California has a disproportionately high number of officers who get injured on the job and go out on disability retirement before the minimum retirement age of 50. When this occurs, your disability retirement is set at a flat rate of 50%, irrespective of whether you had one year on the job or 29 years. This means any money you paid towards buying extra years of service credit has just gone down the drain. As a result, many officers no not purchase extra years of service credit until they hit age 50 and can benefit from it, even though doing so means they will spend considerable more money to do so.

Before you purchase any service credit, double check to see if the same conditions apply to you.

Vikkturr
05-18-2010, 07:44 AM
Military service is never a waste. If you think that, you need to look at another job series. You seem like you just want a cop job so you can retire as quick as you can. BK is hiring. Go there.

Uhh no. I want to be a cop because I am good at it from what I have done so far in the Spec-War community. Not to mention I enjoy it a lot more than being a technician. Also, I figured being a cop would have great job security.

kc12
05-18-2010, 08:17 AM
So basically I kinda wasted 6 years of my life being in the Navy. Lovely.

On the federal side no you didn't waste your time. Several things come into play. If you have vet preference you no longer have a max entry age for jobs covered under 12(d) retirement.

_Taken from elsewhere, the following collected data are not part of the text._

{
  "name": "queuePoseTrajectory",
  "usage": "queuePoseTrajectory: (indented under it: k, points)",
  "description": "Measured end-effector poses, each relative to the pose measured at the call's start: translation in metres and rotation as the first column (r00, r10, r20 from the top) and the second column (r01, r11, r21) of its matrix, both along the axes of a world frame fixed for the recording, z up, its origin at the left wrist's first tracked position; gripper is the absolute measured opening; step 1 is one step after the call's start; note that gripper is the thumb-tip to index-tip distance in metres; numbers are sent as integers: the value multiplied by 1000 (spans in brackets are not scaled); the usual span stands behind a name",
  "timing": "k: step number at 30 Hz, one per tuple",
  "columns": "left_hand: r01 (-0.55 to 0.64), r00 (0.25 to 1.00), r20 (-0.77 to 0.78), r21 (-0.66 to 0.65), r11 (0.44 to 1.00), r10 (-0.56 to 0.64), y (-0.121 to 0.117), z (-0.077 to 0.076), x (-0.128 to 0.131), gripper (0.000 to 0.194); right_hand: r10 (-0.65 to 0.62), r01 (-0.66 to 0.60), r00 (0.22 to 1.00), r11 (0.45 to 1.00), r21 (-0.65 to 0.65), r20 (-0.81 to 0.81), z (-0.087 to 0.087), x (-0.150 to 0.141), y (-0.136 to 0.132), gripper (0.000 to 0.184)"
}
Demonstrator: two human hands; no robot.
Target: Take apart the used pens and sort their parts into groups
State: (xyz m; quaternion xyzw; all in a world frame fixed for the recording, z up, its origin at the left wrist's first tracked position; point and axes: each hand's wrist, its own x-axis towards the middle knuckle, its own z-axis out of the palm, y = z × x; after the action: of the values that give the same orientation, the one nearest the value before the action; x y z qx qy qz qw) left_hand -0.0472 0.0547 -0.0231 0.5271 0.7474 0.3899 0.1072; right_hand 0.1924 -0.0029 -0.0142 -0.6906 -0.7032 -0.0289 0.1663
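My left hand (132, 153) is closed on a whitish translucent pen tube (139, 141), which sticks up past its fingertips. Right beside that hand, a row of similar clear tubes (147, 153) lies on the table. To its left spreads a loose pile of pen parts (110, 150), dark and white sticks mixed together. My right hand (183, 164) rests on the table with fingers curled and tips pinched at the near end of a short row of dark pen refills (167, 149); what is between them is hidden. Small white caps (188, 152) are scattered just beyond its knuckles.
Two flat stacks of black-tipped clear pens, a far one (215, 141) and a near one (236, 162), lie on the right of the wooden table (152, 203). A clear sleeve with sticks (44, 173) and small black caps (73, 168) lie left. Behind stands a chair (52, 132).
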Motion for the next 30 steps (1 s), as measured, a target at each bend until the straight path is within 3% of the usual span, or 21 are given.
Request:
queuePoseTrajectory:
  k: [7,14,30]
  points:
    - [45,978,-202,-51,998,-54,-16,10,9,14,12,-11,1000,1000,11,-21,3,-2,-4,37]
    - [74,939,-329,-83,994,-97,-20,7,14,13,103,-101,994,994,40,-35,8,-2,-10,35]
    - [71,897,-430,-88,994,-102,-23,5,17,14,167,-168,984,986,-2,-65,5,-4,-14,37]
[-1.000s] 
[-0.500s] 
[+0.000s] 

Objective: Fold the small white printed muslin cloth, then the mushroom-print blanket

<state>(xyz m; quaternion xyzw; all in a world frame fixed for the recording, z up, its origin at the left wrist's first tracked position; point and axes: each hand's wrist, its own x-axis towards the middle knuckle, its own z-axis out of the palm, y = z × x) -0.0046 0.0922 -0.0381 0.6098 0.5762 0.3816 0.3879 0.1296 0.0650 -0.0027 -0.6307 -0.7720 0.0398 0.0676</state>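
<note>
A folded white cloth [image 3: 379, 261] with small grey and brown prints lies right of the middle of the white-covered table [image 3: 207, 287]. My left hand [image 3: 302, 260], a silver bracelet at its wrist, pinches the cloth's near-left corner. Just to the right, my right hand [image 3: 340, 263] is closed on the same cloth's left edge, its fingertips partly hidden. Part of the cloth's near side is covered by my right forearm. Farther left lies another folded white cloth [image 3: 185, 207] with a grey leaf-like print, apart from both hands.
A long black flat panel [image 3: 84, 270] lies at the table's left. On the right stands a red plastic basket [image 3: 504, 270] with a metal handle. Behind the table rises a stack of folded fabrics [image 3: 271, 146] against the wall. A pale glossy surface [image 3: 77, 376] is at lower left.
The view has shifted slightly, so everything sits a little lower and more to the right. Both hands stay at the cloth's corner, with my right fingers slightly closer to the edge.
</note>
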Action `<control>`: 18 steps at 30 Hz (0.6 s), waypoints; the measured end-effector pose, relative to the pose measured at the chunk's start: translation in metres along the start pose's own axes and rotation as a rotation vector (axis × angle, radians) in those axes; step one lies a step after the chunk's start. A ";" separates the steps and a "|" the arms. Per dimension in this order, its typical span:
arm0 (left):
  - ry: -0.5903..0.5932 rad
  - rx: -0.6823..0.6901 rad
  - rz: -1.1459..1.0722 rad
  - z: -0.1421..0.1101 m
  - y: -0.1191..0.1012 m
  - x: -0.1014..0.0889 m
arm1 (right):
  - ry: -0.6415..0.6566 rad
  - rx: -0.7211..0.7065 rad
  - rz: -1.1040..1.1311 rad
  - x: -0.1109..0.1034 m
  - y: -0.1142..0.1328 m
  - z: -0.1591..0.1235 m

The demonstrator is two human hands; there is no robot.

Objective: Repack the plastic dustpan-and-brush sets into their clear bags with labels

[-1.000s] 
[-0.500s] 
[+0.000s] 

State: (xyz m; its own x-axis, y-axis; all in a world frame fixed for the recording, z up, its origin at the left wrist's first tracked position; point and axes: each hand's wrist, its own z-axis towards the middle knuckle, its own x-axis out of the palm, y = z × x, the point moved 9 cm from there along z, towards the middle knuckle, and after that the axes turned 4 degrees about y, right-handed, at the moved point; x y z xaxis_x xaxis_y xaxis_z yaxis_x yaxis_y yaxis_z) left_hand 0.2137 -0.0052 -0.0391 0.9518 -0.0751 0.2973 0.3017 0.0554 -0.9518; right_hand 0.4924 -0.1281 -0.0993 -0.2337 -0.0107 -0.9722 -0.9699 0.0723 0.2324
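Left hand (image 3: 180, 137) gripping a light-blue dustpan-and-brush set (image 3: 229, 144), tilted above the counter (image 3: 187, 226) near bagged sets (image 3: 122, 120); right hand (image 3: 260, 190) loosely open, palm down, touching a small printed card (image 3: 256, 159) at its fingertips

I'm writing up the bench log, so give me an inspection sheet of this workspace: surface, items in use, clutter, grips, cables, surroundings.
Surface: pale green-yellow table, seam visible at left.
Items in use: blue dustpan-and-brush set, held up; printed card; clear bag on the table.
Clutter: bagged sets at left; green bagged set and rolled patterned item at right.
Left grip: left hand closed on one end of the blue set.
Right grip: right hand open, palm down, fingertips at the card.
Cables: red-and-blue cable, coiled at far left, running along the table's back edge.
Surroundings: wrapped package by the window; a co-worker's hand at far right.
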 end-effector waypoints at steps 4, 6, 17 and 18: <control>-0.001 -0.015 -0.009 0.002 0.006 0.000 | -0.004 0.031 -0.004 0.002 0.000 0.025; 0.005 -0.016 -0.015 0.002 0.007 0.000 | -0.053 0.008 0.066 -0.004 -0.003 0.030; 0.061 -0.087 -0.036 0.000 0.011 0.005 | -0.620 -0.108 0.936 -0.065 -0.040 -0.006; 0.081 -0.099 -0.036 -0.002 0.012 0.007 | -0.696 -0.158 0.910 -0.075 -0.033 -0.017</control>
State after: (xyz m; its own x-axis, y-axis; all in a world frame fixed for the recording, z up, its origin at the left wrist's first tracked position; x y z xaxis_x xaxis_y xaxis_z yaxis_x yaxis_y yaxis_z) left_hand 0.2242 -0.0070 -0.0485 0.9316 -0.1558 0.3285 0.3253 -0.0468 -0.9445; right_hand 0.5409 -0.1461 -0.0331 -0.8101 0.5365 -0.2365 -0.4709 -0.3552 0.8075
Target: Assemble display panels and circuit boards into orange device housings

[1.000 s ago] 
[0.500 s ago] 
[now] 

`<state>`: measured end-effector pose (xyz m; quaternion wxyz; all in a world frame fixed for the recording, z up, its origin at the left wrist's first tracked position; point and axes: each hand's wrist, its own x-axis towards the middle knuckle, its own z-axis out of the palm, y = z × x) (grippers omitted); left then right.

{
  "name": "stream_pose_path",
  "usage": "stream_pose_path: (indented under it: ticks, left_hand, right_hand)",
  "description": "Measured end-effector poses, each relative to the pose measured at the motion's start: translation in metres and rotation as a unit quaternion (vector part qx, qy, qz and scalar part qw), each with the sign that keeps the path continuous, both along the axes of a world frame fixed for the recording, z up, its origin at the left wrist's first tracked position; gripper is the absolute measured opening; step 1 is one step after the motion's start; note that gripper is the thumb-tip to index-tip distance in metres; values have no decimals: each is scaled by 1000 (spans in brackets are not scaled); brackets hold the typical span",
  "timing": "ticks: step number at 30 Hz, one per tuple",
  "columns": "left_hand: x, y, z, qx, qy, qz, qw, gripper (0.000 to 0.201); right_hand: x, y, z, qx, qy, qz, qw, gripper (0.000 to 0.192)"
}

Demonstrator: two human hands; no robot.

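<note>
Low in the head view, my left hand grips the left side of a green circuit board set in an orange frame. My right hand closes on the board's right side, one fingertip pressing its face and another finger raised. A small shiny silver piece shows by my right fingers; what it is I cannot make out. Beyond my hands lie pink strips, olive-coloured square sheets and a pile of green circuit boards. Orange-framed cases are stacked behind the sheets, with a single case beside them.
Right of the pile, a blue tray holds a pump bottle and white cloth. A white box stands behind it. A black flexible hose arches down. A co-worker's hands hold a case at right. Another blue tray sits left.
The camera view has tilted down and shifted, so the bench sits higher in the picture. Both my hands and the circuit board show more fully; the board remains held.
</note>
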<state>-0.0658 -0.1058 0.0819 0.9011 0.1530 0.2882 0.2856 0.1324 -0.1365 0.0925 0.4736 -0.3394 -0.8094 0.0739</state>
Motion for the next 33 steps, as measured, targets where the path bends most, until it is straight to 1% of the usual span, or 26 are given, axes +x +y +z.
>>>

Even if you serve longer than 20 years in a job covered by 12(d) you only make 1% per year more in retirement for any time over 20 years, which happens to be the credit you receive for time purchased for military service. 20 years is the minimum time you can serve in a 12(d) position and still receive full retirement. You are eligible for retirement after 20 years service only if you are over 50 years old, otherwise you must serve 25 years. An accurate short hand is, "at least 20 years sevice and 50 years old or 25 years service and out."

What would you have done if you didn't enlist in the military and would it be able to transfer to retirement for whatever government job you get? If it would not transfer then the time you spent in the Navy is not wasted as far as retirement goes. Working at Burger King would have been wasted time.

Rblake
05-20-2010, 01:44 AM
My plan (WI) will accept up to 4 years of military service. For every 5yrs of service, it accepts one yr of military service. So, after 20 yrs w/my dept, I will have 24 yrs toward retirement.